If Jim Harbaugh and his University of Michigan football program were sending scouts to Minnesota games to steal their signs, you have to ask yourself why. It’s hard to believe he was worried about losing to Minnesota.
Now, while Harbaugh’s program is under NCAA investigation for an alleged system of in-person sign-stealing that breaks the NCAA’s competitive rules, it doesn’t mean the Wolverines actually bothered to steal the Gophers’ signs. To be fair, it seems like overkill. The U has beaten Michigan twice since 1987, and it usually isn’t close. The teams met Oct. 7, and the Wolverines won 52-10.
On the other hand, Harbaugh was suspended three games this season for violating NCAA recruiting rules, which seems impossible in the Age of Name, Image and Likeness. So, maybe there’s something to the whole thing. Maybe Harbaugh felt as though Michigan didn’t simply have to beat the Gophers, but humiliate them — because no matter what anyone else tells you, margin of victory counts.
Maybe in the NCAA’s revamped booster free-for-all unleashed by NIL collectives, the haves like Michigan feel they not only have to provide the highest cash bid for star players, they have to do everything else within their power to earn a spot in the College Football Championship, a terrific bonus chit to the player already promised everything else.
That’s more national exposure, more NIL opportunities, more money.
This has created an existential crisis for programs like Minnesota’s, prompting Gophers coach P.J. Fleck to use his radio program to beg listeners to buy more beer and t-shirts that directly help Gophers student-athletes so that his star freshman running back doesn’t leave for greener pastures after this season. Coming from a coach making around $6 million a year, it’s rich.
Coach better.
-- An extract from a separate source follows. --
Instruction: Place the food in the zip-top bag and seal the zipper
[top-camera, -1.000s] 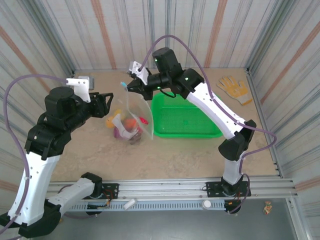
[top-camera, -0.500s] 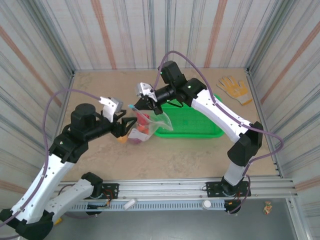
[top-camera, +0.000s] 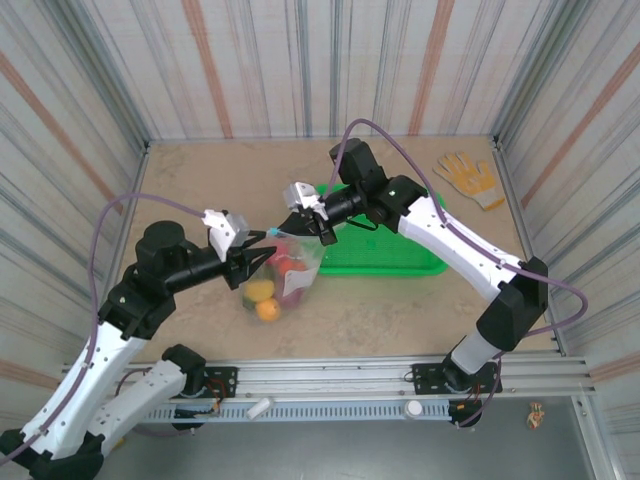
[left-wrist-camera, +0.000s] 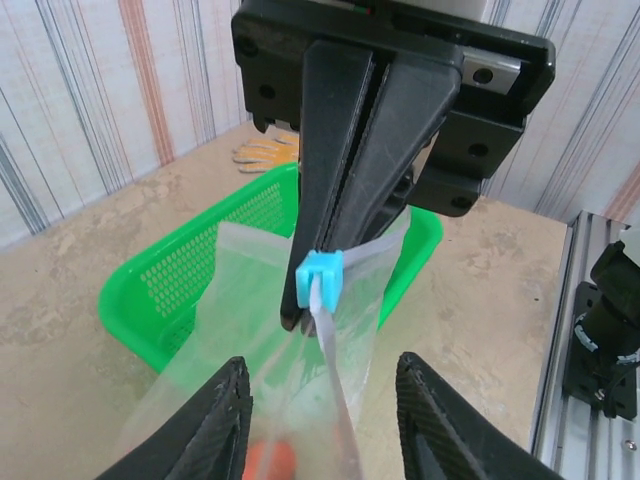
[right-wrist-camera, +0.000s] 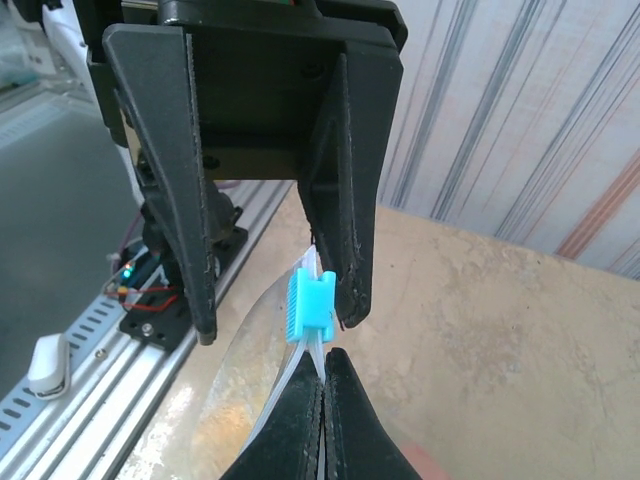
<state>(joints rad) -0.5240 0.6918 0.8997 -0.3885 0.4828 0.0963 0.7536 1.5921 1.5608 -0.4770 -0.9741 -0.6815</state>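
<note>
Right tool (right-wrist-camera: 322, 365) clamps the zipper (left-wrist-camera: 331, 360); left tool (top-camera: 263, 254) stands spread around it; food (top-camera: 262, 295) looks dim through the crinkled bag (top-camera: 305, 262).

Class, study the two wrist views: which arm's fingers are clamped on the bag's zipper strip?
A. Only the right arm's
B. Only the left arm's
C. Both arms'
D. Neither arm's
A: the right gripper has its fingers pressed together on the zipper next to the blue slider, while the left gripper has its fingers wide apart on either side of the strip.
</note>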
Buy the beer and the t-shirts. Grab an oar.
But while it’s existential for programs like Fleck’s, which got a peek at the big time with an 11-2 season in 2019, it’s different for the haves. They already have the boosters and exposure to make Blake Corum a millionaire and sure as hell aren’t going to cede conquered territory. Maybe, if any of this is true, Harbaugh and his program feel pressure to beat the Big Ten’s underclass by 50 points a game and enjoy whatever that helps them reap.
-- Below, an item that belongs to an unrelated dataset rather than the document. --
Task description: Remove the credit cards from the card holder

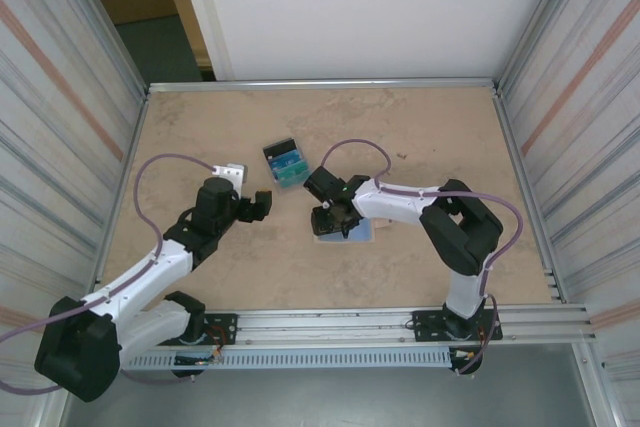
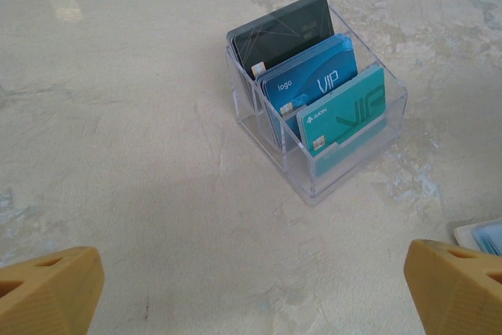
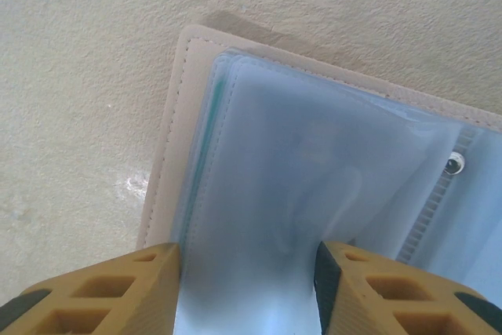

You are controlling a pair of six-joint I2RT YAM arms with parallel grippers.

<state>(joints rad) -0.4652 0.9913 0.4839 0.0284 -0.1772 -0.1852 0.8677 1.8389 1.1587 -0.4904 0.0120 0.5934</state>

College athletics are off the rails. It’s great for athletes, which is good, but for a fan it becomes more difficult to enjoy the games, at least at the highest level. We already have pro sports, we don’t need more — especially if they’re the same sports, primarily football and basketball, that already have our attention.
The NCAA, of course, made this mess, creating a lucrative eco-system that rewarded coaches and administrators but not student-athletes. When the players finally became confident enough to challenge the system in court, it crumbled, and the NCAA — facing its own existential crisis — typed up a few vague rules and said, “Go to town.”
And now we have the NIL gong show. While Fleck begs Gophers fans to Row the NIL Boat, coaches like Nick Saban and Kirk Ferentz are begging for an intervention. Again, it’s rich coming from coaches who make even more than Fleck, but they’re right.
Basketball, with its 68-team national tournament, still makes room for underdogs, and not surprisingly, when they’re successful, they’re the big stories of the NCAA’s biggest TV extravaganza. Football isn’t on that trajectory, moving instead to a sort of Rollerball, an exclusive, corporate-sponsored hellscape featuring the same six to eight teams every year.
One of the great joys of college football is watching App State beat Michigan and Boise State beat Oklahoma. Do you want to live in a world where that will never happen again? Do you want a college landscape where even Michigan’s coach feels he needs to steal your signs?
In its race to save the status quo without a map, college football is eating itself.